AI MEETS INTERACTION DESIGN

Once the AI portion of the app was determined, it was time to connect my interaction design skills to the machine learning algorithms that power CENTRUN.

I created a series of task flows to determine the main flows a user would experience throughout the app:

Replacing a shoe based on an AI-powered recommendation (Task flow).

Data & information flow details.

These task flows and their corresponding details were then used (as they typically would in any design project) to create the high-fidelity mockups in Figma. They were naturally based on all the initial visual design explorations previously shown, for which AI-powered tools were also instrumental.


Conclusion

CENTRUN was a great opportunity for me as a user experience designer to put into actual practice all the knowledge I gathered on how AI works from my time learning from the ELVTR course materials and assignments.

The impact that knowing how to apply AI had on this project was greatly felt in two main areas:

  • Concept strategy

  • Design thinking process

Having a solid understanding of how AI, machine learning and deep learning allowed me to pair the problem I set out to solve with solutions that AI is greatly position to solve —primarily by using various source of data to feed the right algorithms.
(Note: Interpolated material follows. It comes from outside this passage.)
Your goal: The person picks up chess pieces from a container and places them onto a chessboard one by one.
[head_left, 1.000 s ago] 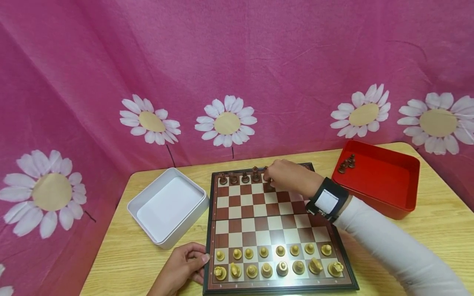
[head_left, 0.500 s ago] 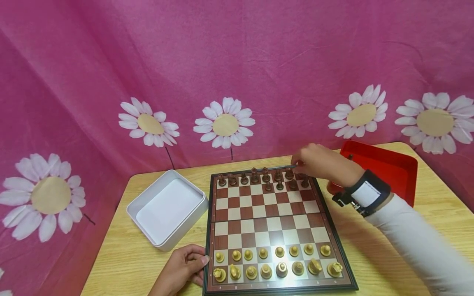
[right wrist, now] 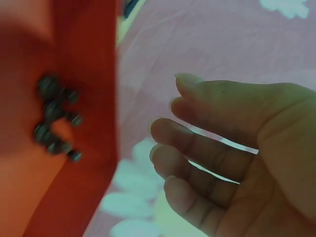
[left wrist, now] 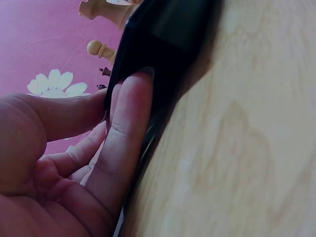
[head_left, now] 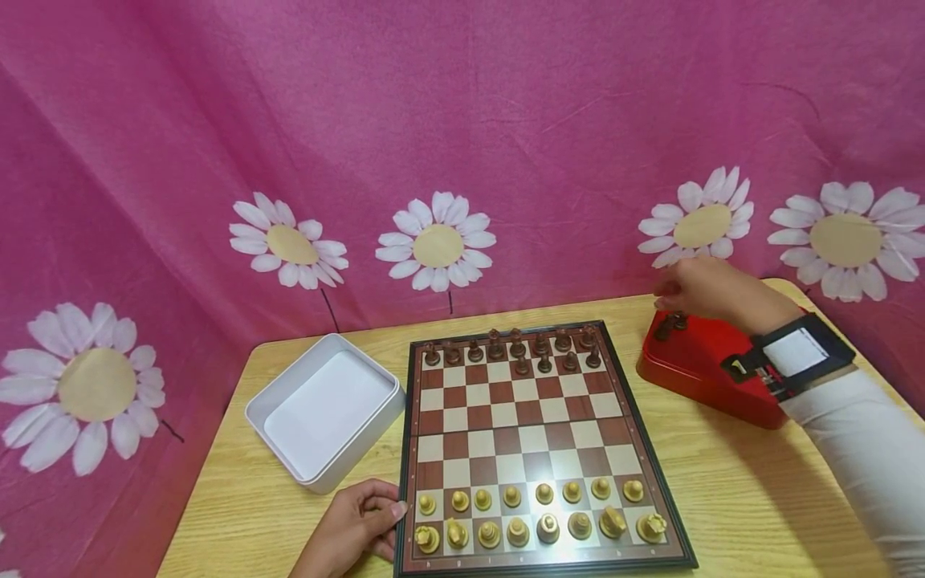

Applying this level of knowledge in AI to a real-world problem was incredibly empowering and inspiring.

Lastly, it was evident to me how impactful AI can be in terms of the tools that can be used all throughout the typical design thinking process. From understanding, research and analysis, all the way through to the ideation, prototyping and testing stages, AI-based tools enabled me to work faster and more effectively than ever before.

Having realized the impact of AI on my practice as a UX designer is what ultimately inspired me to share these learning with other designers who could feel as empowered as I did. I partnered with RE:THINK to create a seminar-style talk called “Practical Methods for Integrating AI Into Your Design Practice”, which I’ve had the pleasure of giving at various points throughout 2024.